One lesser-known sign of the condition is vision changes, specifically blurriness.

Dr Shane Kannarr, from All About Vision, said this is because high blood sugar damages the eyes.

He explained: "High blood sugar can change the blood vessels in our retina or cause swelling in the tissues of our eyes which help us see, causing blurred vision.

"High blood sugar can also change the shape of our lens, and if left untreated, it can lead to problems like cataracts, glaucoma and retinopathy."

2. Embarssing itches

Another surprising sign is genital itching called thrush.

Yeast infections can be common in diabetics and this is because sugar helps candida – the fungus that causes thrush – to grow.
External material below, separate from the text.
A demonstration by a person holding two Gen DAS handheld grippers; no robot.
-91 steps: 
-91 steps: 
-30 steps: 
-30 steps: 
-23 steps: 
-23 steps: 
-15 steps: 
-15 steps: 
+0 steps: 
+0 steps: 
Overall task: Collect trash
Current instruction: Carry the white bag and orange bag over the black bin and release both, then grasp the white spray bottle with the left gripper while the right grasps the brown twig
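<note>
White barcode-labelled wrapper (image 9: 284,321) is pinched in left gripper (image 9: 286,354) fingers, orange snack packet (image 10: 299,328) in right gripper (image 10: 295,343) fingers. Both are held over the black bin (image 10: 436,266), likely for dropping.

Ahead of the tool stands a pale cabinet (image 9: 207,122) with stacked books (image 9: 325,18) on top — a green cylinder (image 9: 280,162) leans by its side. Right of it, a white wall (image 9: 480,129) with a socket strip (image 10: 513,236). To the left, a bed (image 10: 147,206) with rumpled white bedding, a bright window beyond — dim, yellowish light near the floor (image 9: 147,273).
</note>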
The NHS says that people who have poorly controlled diabetes may experience this more.

3. Constantly needing to wee

Type 2 diabetes might make you need to pee all the time.

Dr Kishan Vithlani, NHS GP and Medical Director at Qured, said this is because when your blood sugar levels are high, your kidneys work to remove the excess sugar from your bloodstream.

"This in turn increases the body’s production of urine, and the number of times you have to visit the loo," he said.

According to the NHS, othercommon signs of diabetes are:

  • Feeling thirsty all the time
  • Feeling very tired
  • Losing weight without trying to
  • Cuts or wounds taking longer to heal

The life-threatening condition is often triggered by poor lifestyle habits like eating too much unhealthy food or not exercising.

More than 700 people with diabetes die prematurely every week.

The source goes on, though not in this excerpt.